Data below —
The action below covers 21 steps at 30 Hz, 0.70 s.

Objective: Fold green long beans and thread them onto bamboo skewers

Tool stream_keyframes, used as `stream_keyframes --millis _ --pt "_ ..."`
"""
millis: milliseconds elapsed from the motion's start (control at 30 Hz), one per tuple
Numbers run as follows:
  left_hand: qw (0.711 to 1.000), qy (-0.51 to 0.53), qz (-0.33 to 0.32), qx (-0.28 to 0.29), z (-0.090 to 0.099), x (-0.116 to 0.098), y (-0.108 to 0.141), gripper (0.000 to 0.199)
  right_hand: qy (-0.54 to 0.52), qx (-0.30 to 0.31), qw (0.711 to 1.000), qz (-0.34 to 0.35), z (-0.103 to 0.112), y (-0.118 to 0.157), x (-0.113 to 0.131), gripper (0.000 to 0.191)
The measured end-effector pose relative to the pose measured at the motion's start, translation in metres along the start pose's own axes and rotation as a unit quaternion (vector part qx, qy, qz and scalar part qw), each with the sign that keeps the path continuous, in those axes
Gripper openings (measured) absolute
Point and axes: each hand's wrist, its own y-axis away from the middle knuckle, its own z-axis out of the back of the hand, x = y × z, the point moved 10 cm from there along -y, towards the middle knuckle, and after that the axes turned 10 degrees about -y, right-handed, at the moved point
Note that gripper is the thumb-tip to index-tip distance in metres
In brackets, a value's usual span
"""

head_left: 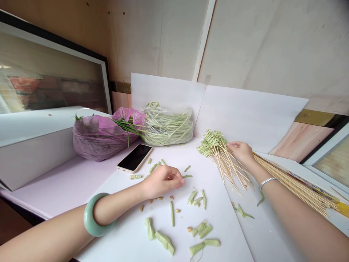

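My left hand is low over the white board, fingers curled with thumb and fingertips together. A thin green bean piece shows just beyond the fingertips; whether they grip it I cannot tell. At the right, my right hand pinches a bamboo skewer at the edge of a heap of skewered green beans. Bare skewer ends fan out from this heap toward me. Cut bean pieces, wider light green pods and small brown seeds lie scattered in front of my left hand.
Behind my left hand lie a phone, a purple bag with green stalks, and a clear bag of long beans. Loose bamboo skewers lie beneath my right forearm. White panels stand along the back; a white box is left.
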Motion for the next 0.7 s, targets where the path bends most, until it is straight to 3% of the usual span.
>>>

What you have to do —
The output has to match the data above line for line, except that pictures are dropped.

Completed exercise —
The action below covers 21 steps at 30 Hz, 0.70 s.

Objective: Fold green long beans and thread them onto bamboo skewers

Tool stream_keyframes, used as `stream_keyframes --millis _ --pt "_ ..."`
"""
millis: milliseconds elapsed from the motion's start (control at 30 Hz), one per tuple
Numbers run as follows:
  left_hand: qw (0.711 to 1.000), qy (-0.51 to 0.53), qz (-0.33 to 0.32), qx (-0.28 to 0.29), z (-0.090 to 0.099), x (-0.116 to 0.098), y (-0.108 to 0.141), gripper (0.000 to 0.199)
  right_hand: qy (-0.54 to 0.52), qx (-0.30 to 0.31), qw (0.711 to 1.000), qz (-0.34 to 0.35), z (-0.103 to 0.112), y (-0.118 to 0.157), x (-0.113 to 0.131), gripper (0.000 to 0.191)
The measured end-effector pose relative to the pose measured at the motion's start, translation in metres along the start pose's own axes and rotation as a unit quaternion (vector part qx, qy, qz and scalar part qw), each with the sign that keeps the path continuous, in those axes
Gripper openings (measured) absolute
Point and axes: each hand's wrist, its own y-axis away from the middle knuckle, its own z-axis out of the back of the hand, x = y × z, the point moved 10 cm from there along -y, towards the middle knuckle, and after that the axes turned 10 degrees about -y, right-handed, at the moved point
Note that gripper is the thumb-tip to index-tip distance in metres
In brackets, a value's usual span
"""

head_left: 

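My left hand is low over the white board, fingers curled with thumb and fingertips together. A thin green bean piece shows just beyond the fingertips; whether they grip it I cannot tell. At the right, my right hand pinches a bamboo skewer at the edge of a heap of skewered green beans. Bare skewer ends fan out from this heap toward me. Cut bean pieces, wider light green pods and small brown seeds lie scattered in front of my left hand.
Behind my left hand lie a phone, a purple bag with green stalks, and a clear bag of long beans. Loose bamboo skewers lie beneath my right forearm. White panels stand along the back; a white box is left.
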Motion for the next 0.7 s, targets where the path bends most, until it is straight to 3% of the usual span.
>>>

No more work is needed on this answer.